The body must adjust to new situations constantly, finding its way through the oscillating space: each step is a new balancing act; every movement newly devised; newly counterbalanced; and each way newly found. Even the passive body cannot rest on this stage: the moving space encroaches, deforms and swallows it. The body is driven restlessly to exhaustion and beyond. “In my opinion, restlessness is a very exiting aspect for the research of the body and movements. Yet, also the society seems to become faster and faster. Inundated by information, always reachable and available, seemingly limitless self-determination and the dictum of being permanently productive are a societal space that constantly forces—or enables—us to do certain “steps.“ (Anna Konjetzky)
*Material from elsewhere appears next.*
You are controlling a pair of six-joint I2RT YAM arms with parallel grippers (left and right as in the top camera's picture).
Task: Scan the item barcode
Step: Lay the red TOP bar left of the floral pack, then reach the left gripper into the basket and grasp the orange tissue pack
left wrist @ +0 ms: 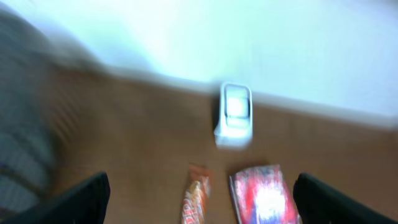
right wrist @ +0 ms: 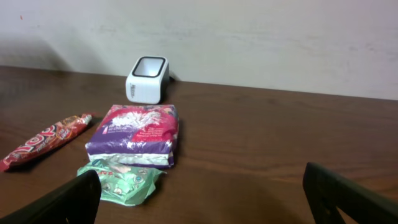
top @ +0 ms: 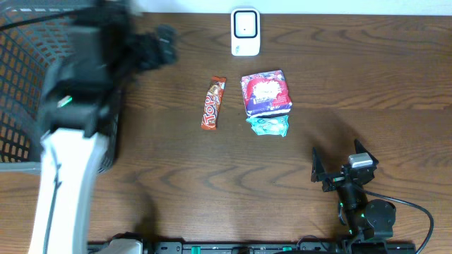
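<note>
Right pincer (right wrist: 200, 182) gapes empty, well short of the purple packet (right wrist: 134, 134); left pincer (left wrist: 200, 182) likewise wide.

Barcode scanner (top: 245, 32): white
Candy bar (top: 212, 104): red-orange
Upper packet (top: 266, 93): purple, red, white
Lower packet (top: 268, 125): mint green
Table (top: 367, 77): brown woodgrain
Basket (top: 21, 85): black mesh

The left arm (top: 67, 141) is stretched far forward, its white link leading to a dark wrist, all of it blurred in the overhead view. At its tip the left gripper (top: 161, 48) is too smeared there to read. Its own camera shows its fingers (left wrist: 81, 199) at the two lower corners, spread wide with nothing between them.

The right arm (top: 367, 215) sits folded close to its base. The right gripper (top: 340, 164) points forward, its fingers (right wrist: 71, 200) also spread wide and holding nothing.
</note>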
Since 2005 Anna Konjetzky has been creating dance-pieces and dance-installations, where the questioning and organization of the space is always very central. Her work has been shown at Spielart, Dance, Tanzwerkstatt Munich, Unidram Potsdam, Tanztage Regensburg, Festival Danse Balsa Marni Bruxelles, in Ramallah, Kampala, Nairobi, Hanoi, Istanbul, Gent, Salzburg and other places. Her dance-installation `Abdrücke` was invited in 2012 to the Tanzplattform Germany.
At the moment she works as artist-in-residence in the Muffathalle Munich and receives a 3 years support of the city of Munich. She has studied at the physical theater school “Lassaad” (Methode J. Lecoq) in Brussels as well as contemporary dance and bodyweather in Brussels and Berlin. From 2005 to 2008 she worked as the assistant of the choreographer Wanda Golonka at schauspielfrankfurt. She received several prizes and scholarships from Munich and Berlin.
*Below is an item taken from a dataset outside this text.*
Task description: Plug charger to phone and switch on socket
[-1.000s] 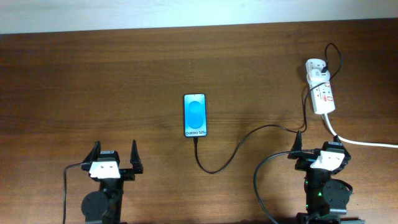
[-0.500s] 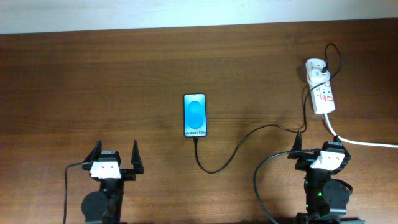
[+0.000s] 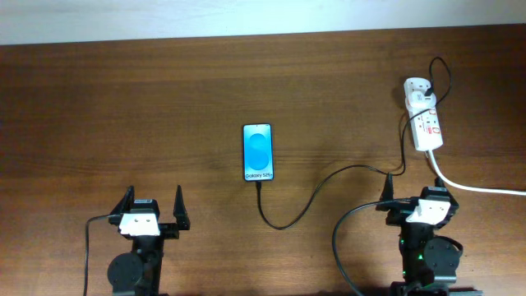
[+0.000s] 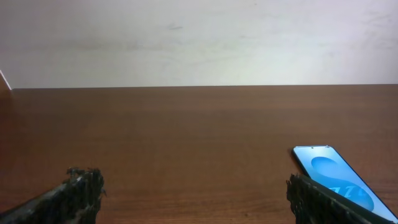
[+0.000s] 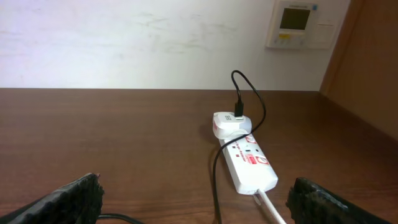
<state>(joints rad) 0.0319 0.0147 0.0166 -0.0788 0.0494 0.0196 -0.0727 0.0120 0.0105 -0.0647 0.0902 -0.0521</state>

“Choreographer Anna Konjetzky has uncompromisingly pursued her path of artistic research for several years. With insatiable curiosity she explores spatial arrangements, performance areas and the complex interaction of body, space and how they are perceived. Central to her work is her active input of sensory information into a space, to the effect that she abandons the classical stage area in favor of installation spaces or peep-show formats, offering views from all sides or only through gaps in a wall, such as in her latest works “Abdrücke” and “Fern”.
She intervenes in the performance with works on film and video, thereby opening up new prospects and throwing a different light on the body, showing it outside of the performance context or homing in on it in close-ups. In terms of content, Konjetzky’s work draws on the expressive force and narration provided by physical states. With her performers, she seeks the answers which the body gives in altered situations and states. The movements that then arise can be imperceptibly small – an inner and outer trembling, like in “dann still”; a flowing, virtuoso up-and-down, like in “Die Summe aller Öffnungen”; standing still or distorting the body. The body and its identity as a store of experiences form the heartbeat to Konjetzky’s pieces.
By consistently developing her own medium and her own means of expression, Konjetzky creates work which converges with fine art. In “Abdrücke”, for example, dance, video and illustration generate a source of friction between the geometric, anonymous space and the soft and malleable intimacy of the body. A dancer is confined in a mirrored glass box, trying to gauge her situation by moving within the space and doing drawings. The spectator sees into the mirrored cube, where a complex space of perception and experience is unfolded.” (Susanne Traub).